__What to do__: Write the records out again. Match them exactly.

__Entries provided__:
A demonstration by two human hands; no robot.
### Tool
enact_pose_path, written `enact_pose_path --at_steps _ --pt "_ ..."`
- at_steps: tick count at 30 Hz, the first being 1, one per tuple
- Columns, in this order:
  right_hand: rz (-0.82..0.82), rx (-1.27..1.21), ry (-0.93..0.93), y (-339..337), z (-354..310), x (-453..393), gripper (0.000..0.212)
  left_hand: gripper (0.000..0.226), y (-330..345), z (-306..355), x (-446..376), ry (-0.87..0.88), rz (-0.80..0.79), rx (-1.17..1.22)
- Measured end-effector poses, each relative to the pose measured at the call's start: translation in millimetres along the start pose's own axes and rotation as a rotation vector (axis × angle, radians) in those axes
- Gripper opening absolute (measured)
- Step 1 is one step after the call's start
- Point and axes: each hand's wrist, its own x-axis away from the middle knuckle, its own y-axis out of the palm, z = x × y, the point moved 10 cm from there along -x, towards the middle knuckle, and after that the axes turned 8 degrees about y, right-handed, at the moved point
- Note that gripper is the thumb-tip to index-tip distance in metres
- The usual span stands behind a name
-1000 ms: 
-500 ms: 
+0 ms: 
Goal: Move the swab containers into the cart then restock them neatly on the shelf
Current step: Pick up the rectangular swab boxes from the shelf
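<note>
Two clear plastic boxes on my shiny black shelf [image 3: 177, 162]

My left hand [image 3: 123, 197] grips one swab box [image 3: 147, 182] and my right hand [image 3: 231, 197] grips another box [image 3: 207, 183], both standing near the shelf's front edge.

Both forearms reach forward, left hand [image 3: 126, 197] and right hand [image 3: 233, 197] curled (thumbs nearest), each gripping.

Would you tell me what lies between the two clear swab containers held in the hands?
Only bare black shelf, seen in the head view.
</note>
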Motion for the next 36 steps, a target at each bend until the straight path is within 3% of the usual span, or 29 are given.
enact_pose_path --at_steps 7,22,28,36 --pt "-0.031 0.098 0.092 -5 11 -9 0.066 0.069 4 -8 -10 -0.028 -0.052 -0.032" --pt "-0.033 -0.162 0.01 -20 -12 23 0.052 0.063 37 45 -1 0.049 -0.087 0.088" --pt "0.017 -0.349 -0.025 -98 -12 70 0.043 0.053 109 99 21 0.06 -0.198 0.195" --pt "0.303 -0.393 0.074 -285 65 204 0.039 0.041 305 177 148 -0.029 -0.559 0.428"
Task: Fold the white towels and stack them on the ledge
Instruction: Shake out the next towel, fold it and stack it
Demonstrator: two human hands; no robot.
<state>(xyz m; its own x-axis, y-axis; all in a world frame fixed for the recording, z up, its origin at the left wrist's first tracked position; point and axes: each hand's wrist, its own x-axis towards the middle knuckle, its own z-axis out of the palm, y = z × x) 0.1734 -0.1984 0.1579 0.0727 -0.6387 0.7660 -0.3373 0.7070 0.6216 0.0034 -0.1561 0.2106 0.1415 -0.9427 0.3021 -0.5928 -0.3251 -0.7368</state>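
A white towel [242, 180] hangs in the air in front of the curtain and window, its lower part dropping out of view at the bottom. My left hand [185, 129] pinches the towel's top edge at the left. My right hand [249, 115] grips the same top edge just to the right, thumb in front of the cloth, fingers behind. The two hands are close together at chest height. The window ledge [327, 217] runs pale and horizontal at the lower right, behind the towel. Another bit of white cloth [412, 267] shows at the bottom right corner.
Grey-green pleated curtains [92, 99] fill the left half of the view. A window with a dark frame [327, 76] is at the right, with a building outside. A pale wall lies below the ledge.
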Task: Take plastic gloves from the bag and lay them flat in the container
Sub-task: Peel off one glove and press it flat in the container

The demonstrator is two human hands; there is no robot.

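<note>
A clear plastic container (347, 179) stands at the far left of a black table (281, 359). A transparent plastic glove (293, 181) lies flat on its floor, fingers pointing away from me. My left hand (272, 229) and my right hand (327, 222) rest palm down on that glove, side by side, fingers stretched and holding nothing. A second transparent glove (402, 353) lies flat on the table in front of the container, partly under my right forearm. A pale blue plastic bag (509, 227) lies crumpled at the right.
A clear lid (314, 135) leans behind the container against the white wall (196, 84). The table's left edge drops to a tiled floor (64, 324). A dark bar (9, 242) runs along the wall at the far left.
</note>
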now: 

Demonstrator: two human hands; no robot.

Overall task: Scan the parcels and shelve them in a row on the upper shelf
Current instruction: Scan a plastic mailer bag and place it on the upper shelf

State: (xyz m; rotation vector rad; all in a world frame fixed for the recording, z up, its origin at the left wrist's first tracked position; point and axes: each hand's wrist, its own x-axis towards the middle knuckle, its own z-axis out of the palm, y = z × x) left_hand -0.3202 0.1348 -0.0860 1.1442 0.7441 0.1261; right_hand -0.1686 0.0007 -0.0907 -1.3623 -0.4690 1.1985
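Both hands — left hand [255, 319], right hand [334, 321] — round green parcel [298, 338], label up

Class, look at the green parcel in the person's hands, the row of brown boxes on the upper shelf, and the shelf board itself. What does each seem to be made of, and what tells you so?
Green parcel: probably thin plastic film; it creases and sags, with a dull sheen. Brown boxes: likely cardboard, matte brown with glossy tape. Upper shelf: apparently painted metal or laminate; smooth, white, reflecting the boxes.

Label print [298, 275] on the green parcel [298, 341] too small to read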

__Written solution__:
A demonstration by two human hands; no robot.
### Tool
enact_pose_path, written `enact_pose_path --at_steps _ --pt "_ ..."`
- at_steps: tick count at 30 Hz, the first being 1, one per tuple
- Columns, in this order:
  right_hand: rz (-0.82..0.82), rx (-1.27..1.21), ry (-0.93..0.93), y (-339..337), z (-354..310), x (-453..393), gripper (0.000..0.212)
  left_hand: gripper (0.000..0.226), y (-330..345), z (-306..355), x (-446..376), ry (-0.87..0.88), rz (-0.80..0.79), rx (-1.17..1.22)
- Measured end-effector poses, each relative to the pose measured at the call's start: translation in millimetres along the start pose's own axes and rotation as a rotation vector (axis × angle, radians) in those axes
- Gripper opening absolute (measured)
- Step 1 is one step after the call's start
- Point and axes: each hand's wrist, its own x-axis away from the middle knuckle, its own y-axis out of the palm, z = x × y, the point moved 10 cm from there along -x, towards the middle knuckle, and after that the axes turned 8 degrees about y, right-handed, at the moved point
- Note that gripper is the thumb-tip to index-tip distance in metres
- The usual span stands behind a name
-1000 ms: 
-500 ms: 
+0 ms: 
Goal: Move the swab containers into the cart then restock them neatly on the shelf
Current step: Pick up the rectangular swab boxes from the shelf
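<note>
Two clear plastic boxes on my shiny black shelf [image 3: 177, 162]

My left hand [image 3: 123, 197] grips one swab box [image 3: 147, 182] and my right hand [image 3: 231, 197] grips another box [image 3: 207, 183], both standing near the shelf's front edge.

Both forearms reach forward, left hand [image 3: 126, 197] and right hand [image 3: 233, 197] curled (thumbs nearest), each gripping.

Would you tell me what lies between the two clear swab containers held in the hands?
Only bare black shelf, seen in the head view.
</note>
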Motion for the next 36 steps, a target at each bend until the straight path is within 3% of the usual span, or 29 are given.
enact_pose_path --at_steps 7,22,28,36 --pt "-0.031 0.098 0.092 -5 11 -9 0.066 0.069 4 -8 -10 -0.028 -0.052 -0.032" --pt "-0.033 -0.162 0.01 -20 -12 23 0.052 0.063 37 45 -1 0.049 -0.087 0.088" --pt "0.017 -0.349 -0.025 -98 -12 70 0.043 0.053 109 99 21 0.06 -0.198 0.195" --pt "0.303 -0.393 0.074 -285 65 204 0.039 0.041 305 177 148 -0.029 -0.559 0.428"
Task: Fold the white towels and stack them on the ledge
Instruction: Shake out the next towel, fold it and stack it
Demonstrator: two human hands; no robot.
<state>(xyz m; its own x-axis, y-axis; all in a world frame fixed for the recording, z up, its origin at the left wrist's first tracked position; point and axes: each hand's wrist, its own x-axis towards the middle knuckle, its own z-axis out of the palm, y = z × x) 0.1734 -0.1984 0.1579 0.0727 -0.6387 0.7660 -0.3373 0.7070 0.6216 0.0034 -0.1561 0.2106 0.1415 -0.9427 0.3021 -0.5928 -0.3251 -0.7368</state>
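A white towel [242, 180] hangs in the air in front of the curtain and window, its lower part dropping out of view at the bottom. My left hand [185, 129] pinches the towel's top edge at the left. My right hand [249, 115] grips the same top edge just to the right, thumb in front of the cloth, fingers behind. The two hands are close together at chest height. The window ledge [327, 217] runs pale and horizontal at the lower right, behind the towel. Another bit of white cloth [412, 267] shows at the bottom right corner.
Grey-green pleated curtains [92, 99] fill the left half of the view. A window with a dark frame [327, 76] is at the right, with a building outside. A pale wall lies below the ledge.
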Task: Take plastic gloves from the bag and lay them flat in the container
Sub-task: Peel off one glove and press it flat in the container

The demonstrator is two human hands; there is no robot.

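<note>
A clear plastic container (347, 179) stands at the far left of a black table (281, 359). A transparent plastic glove (293, 181) lies flat on its floor, fingers pointing away from me. My left hand (272, 229) and my right hand (327, 222) rest palm down on that glove, side by side, fingers stretched and holding nothing. A second transparent glove (402, 353) lies flat on the table in front of the container, partly under my right forearm. A pale blue plastic bag (509, 227) lies crumpled at the right.
A clear lid (314, 135) leans behind the container against the white wall (196, 84). The table's left edge drops to a tiled floor (64, 324). A dark bar (9, 242) runs along the wall at the far left.
</note>
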now: 

Demonstrator: two human hands; no robot.

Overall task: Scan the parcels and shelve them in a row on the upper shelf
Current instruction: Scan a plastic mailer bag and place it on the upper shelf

State: (xyz m; rotation vector rad; all in a world frame fixed for the recording, z up, its origin at the left wrist's first tracked position; point and axes: each hand's wrist, its own x-axis towards the middle knuckle, its own z-axis out of the palm, y = z × x) left_hand -0.3202 0.1348 -0.0860 1.1442 0.7441 0.1261; right_hand -0.1686 0.0007 -0.0907 -1.3623 -0.4690 1.1985
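Both hands — left hand [255, 319], right hand [334, 321] — round green parcel [298, 338], label up

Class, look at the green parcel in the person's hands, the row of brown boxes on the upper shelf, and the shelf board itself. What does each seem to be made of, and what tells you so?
Green parcel: probably thin plastic film; it creases and sags, with a dull sheen. Brown boxes: likely cardboard, matte brown with glossy tape. Upper shelf: apparently painted metal or laminate; smooth, white, reflecting the boxes.

Label print [298, 275] on the green parcel [298, 341] too small to read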

The response is complete as it stands.